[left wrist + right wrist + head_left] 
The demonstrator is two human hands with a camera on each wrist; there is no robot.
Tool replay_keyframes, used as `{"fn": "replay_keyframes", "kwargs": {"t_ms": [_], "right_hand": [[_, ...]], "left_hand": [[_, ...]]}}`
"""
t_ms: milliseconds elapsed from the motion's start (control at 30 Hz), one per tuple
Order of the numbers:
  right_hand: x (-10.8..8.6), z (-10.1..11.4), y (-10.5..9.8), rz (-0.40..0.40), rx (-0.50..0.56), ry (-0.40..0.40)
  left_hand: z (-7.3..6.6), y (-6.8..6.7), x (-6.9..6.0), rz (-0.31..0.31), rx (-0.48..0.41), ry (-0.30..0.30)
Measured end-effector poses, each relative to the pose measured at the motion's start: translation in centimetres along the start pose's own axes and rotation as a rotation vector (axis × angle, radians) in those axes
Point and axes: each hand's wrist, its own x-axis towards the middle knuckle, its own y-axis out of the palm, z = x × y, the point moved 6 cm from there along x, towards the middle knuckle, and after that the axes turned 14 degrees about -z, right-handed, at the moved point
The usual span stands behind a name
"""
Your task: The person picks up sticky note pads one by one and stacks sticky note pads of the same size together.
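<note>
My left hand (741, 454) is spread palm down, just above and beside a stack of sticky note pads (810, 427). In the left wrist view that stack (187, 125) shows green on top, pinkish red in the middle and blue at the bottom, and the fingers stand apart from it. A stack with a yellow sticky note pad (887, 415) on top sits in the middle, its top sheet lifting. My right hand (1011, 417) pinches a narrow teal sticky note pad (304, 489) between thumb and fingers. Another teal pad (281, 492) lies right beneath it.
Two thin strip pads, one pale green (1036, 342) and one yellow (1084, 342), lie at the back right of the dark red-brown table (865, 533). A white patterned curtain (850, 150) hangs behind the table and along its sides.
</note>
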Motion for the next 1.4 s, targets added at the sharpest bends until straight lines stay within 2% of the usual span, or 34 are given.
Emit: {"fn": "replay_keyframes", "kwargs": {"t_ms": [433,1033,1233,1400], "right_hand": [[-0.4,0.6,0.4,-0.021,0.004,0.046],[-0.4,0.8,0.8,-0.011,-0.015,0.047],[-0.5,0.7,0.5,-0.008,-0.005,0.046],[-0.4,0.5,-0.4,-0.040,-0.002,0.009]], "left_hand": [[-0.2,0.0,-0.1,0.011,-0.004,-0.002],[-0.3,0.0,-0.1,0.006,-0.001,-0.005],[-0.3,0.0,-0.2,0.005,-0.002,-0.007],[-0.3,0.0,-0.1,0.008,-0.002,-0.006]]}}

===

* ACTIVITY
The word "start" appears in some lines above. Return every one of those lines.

* TASK RESULT
t_ms: milliseconds elapsed from the motion's start (control at 30 Hz), one per tuple
Measured end-effector poses, each relative to the pose measured at the motion's start: translation in centimetres along the start pose's own axes and rotation as a rotation vector (axis × angle, radians) in those axes

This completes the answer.